Estee is a rare breed. There aren't many marionettists in Canada, Ronnie Burkett is best known, and no others in Winnipeg that Estee is aware of.
The 33-year-old single mother of two has been bringing her puppetry, which she calls Jazz on a String, to Winnipeg audiences since 1998. That's when she returned from living in Italy, where she had spent 10 years as a street performer, painting works of art on the streets and piazzas before eventually becoming interested in marionettes.
Street performance is a big industry in Europe and Estee, who had gone there for a year immediately after graduating from River East Collegiate, quickly discovered its allure. When she saw a veteran marionettist perform in Italy, she knew she'd found her niche.
That was it. I was in love. I wanted to do that because it brought in an element of drama, but the spotlight wasn't on me. It's on the puppet.
She honed her craft by apprenticing with a Czechoslovakian marionettist. His brother sold her her first marionette, Joe Jazz, the piano player. From then on, countless hours were spent practising the art of "playing" the marionette, learning how to operate the control, called the cross, that pulls the tangle of strings.

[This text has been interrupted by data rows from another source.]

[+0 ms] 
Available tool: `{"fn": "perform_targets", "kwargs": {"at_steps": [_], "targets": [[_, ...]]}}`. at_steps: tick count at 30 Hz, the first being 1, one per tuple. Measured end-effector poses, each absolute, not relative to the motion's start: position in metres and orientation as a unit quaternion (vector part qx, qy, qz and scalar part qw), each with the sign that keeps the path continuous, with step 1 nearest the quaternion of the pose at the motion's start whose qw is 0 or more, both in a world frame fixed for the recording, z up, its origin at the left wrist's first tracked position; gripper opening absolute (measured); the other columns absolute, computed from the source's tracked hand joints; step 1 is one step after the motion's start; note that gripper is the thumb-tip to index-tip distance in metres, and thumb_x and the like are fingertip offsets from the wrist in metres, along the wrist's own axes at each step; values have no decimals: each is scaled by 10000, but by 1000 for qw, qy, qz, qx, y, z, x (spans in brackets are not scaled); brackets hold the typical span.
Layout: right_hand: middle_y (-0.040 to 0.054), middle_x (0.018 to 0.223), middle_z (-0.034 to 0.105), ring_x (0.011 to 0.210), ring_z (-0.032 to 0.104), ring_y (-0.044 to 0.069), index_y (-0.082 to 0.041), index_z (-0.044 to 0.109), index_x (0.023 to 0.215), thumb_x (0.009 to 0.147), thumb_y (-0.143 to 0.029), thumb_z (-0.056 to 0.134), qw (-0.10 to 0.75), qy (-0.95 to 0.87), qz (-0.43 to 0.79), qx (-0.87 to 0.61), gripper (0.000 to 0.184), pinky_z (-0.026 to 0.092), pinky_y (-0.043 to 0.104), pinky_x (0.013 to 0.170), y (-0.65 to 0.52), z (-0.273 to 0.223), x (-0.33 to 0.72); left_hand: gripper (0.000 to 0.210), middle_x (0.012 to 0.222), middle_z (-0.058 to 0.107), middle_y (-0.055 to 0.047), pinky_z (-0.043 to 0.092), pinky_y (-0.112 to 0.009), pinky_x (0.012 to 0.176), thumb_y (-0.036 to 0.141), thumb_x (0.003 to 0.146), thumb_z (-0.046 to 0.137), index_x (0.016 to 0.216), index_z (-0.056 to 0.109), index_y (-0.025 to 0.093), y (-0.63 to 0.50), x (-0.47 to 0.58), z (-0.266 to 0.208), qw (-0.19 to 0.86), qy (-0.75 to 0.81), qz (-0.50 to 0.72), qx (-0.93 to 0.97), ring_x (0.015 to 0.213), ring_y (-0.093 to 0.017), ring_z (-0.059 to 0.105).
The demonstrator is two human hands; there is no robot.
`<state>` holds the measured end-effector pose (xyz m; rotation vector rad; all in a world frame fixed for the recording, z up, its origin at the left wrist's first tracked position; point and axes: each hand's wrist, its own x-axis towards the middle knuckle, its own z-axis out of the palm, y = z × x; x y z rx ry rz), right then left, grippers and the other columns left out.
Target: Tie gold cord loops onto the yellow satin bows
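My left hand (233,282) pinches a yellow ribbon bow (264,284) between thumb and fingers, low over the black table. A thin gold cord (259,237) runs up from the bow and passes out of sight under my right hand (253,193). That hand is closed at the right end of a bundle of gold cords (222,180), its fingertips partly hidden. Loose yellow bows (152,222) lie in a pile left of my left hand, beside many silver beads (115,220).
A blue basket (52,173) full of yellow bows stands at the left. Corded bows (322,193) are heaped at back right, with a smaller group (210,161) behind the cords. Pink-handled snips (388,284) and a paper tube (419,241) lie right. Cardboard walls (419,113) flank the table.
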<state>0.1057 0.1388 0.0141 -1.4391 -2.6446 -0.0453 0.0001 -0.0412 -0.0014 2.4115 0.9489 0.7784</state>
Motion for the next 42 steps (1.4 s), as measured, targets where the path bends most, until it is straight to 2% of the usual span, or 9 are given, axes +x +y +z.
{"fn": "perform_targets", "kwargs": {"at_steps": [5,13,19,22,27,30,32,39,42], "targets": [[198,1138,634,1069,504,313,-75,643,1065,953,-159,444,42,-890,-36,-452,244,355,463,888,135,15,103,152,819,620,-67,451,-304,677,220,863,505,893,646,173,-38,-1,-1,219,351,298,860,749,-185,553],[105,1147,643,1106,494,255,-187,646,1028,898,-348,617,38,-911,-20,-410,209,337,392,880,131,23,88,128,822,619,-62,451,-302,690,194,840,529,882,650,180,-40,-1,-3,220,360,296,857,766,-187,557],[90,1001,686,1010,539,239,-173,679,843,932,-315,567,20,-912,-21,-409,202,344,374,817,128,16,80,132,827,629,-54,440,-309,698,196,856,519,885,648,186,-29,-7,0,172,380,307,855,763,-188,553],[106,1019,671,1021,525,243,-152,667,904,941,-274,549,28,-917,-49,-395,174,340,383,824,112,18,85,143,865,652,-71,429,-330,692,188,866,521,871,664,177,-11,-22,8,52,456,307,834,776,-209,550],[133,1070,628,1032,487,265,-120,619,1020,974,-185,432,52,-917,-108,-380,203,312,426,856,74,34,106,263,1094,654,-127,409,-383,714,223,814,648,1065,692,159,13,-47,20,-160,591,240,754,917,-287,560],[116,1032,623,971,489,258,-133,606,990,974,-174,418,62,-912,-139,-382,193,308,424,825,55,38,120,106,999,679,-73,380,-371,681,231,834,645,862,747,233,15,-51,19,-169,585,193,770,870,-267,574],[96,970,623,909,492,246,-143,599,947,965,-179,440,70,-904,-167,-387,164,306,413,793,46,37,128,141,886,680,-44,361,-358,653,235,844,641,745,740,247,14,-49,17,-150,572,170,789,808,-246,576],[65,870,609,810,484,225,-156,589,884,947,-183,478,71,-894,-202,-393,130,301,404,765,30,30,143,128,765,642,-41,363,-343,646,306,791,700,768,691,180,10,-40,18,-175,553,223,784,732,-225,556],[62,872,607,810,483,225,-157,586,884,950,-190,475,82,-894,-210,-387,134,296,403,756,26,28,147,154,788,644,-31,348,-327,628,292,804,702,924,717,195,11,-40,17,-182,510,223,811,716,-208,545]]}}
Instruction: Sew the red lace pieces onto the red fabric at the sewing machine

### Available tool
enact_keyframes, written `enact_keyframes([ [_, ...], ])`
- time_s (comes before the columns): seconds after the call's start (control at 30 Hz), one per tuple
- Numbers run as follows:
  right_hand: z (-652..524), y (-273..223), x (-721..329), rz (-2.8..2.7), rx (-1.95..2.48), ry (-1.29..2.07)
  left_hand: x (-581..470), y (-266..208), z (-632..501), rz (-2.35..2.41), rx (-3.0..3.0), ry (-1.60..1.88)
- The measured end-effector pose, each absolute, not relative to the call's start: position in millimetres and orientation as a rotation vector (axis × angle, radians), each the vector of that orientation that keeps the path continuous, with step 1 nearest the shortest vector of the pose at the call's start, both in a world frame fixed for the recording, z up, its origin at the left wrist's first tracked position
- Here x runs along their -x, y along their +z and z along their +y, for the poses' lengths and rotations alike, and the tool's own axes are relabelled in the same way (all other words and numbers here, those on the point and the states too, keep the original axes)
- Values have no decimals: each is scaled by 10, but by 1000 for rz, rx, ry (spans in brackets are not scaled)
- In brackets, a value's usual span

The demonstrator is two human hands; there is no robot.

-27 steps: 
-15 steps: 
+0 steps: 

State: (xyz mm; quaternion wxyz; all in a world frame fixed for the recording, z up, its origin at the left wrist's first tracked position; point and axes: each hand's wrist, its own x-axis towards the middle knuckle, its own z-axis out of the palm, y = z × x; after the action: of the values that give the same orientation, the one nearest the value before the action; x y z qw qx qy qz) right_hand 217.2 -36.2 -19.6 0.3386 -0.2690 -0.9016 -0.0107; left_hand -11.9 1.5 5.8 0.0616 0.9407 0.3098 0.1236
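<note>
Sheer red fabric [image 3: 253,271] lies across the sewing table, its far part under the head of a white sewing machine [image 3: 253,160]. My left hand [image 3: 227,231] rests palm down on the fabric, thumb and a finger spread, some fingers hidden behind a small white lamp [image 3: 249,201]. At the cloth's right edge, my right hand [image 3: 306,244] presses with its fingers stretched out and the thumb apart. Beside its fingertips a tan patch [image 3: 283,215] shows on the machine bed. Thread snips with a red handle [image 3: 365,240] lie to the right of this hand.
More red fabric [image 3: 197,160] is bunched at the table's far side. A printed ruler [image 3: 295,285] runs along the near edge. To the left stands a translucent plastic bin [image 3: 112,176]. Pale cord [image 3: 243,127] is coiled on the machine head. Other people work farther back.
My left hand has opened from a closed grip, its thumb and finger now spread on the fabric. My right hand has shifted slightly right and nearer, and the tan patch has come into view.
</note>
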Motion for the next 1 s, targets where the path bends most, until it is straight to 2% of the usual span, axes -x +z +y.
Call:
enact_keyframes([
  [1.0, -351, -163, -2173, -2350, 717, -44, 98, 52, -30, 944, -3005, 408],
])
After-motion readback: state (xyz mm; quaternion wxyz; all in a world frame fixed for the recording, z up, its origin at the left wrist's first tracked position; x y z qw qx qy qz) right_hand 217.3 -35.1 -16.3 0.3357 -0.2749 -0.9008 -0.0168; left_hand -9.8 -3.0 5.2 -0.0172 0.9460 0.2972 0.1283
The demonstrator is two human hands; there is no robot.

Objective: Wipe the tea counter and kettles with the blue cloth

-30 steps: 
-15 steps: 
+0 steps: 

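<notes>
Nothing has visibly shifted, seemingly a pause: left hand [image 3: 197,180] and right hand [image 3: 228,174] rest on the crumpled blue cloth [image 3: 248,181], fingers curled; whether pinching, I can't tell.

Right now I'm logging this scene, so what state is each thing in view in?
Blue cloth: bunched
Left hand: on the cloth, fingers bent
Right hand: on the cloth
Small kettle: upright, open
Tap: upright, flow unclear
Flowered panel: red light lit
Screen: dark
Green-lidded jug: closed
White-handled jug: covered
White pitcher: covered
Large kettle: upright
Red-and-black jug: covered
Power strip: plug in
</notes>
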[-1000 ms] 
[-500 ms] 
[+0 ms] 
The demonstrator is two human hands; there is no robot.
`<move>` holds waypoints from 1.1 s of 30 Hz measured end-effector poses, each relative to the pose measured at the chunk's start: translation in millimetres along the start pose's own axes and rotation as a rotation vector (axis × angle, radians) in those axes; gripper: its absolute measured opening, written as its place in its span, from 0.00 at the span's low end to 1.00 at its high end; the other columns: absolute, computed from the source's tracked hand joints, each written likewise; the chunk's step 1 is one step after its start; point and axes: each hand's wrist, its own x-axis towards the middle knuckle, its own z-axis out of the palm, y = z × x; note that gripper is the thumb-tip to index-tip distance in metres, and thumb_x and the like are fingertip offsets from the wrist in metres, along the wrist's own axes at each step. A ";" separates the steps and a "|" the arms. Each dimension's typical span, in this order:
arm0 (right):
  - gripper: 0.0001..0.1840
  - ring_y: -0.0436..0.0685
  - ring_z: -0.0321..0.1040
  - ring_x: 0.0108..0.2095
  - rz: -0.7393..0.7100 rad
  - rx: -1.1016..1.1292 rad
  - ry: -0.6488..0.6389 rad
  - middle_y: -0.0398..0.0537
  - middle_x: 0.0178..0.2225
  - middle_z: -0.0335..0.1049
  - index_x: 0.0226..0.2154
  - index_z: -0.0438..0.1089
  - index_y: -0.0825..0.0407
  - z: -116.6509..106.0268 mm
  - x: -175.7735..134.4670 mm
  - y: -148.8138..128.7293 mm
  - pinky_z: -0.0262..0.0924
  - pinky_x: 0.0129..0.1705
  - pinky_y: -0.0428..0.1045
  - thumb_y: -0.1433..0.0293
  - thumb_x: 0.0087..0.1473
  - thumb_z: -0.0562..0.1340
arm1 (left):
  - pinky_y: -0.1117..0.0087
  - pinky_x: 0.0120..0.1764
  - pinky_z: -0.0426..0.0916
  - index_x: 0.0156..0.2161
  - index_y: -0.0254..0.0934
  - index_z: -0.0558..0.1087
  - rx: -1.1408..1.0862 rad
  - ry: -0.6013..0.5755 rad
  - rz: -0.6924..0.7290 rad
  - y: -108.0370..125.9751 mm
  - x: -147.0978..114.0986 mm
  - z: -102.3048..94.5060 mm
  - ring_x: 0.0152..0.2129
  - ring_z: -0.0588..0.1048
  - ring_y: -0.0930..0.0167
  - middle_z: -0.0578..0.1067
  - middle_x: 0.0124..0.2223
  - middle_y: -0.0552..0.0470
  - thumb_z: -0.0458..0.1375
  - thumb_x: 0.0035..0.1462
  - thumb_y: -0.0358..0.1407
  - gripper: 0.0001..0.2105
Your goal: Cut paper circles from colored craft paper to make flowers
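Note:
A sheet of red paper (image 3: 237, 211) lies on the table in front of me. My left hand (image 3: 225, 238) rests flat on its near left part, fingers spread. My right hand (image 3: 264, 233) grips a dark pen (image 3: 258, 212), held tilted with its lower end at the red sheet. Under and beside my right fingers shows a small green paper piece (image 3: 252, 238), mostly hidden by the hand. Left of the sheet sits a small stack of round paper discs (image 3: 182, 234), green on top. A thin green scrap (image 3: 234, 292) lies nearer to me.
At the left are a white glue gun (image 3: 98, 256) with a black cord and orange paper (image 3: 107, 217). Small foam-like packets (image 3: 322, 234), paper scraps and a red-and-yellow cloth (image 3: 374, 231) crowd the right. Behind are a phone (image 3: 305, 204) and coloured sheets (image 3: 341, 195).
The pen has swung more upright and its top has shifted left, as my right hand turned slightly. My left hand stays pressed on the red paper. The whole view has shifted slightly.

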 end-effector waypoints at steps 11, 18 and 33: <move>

"Some strings are for balance and some are for motion. The number of strings depends on what the marionette needs to do, " she explains. "With each marionette, you learn exactly every motion it"s capable of and then you continue to learn and try new things."
Joe Jazz was joined by Jessica, the lounge singer, in 2000. Estee designed her and commissioned the Czechoslovakian builder to create her. The piano, which also sings and is called Bosendorfer, was built by her uncle Victor Harder. PJ, the ninja, was crafted by Estee. Two other store-bought marionettes join her puppet troupe.
Estee has performed at the Winnipeg Children's Festival, special events at the Forks and at the Lyric Theatre at Assiniboine Park, and has been a big hit at the Fringe Festival. In fact, Jazz on a String won "best of kids Fringe" last year.
She has both children and adult repertoire and performs at everything from family barcues to corporate functions. "One thing I don't do is children's birthday parties. Kids want to be up there touching the puppets, when it's really more of a viewing thing."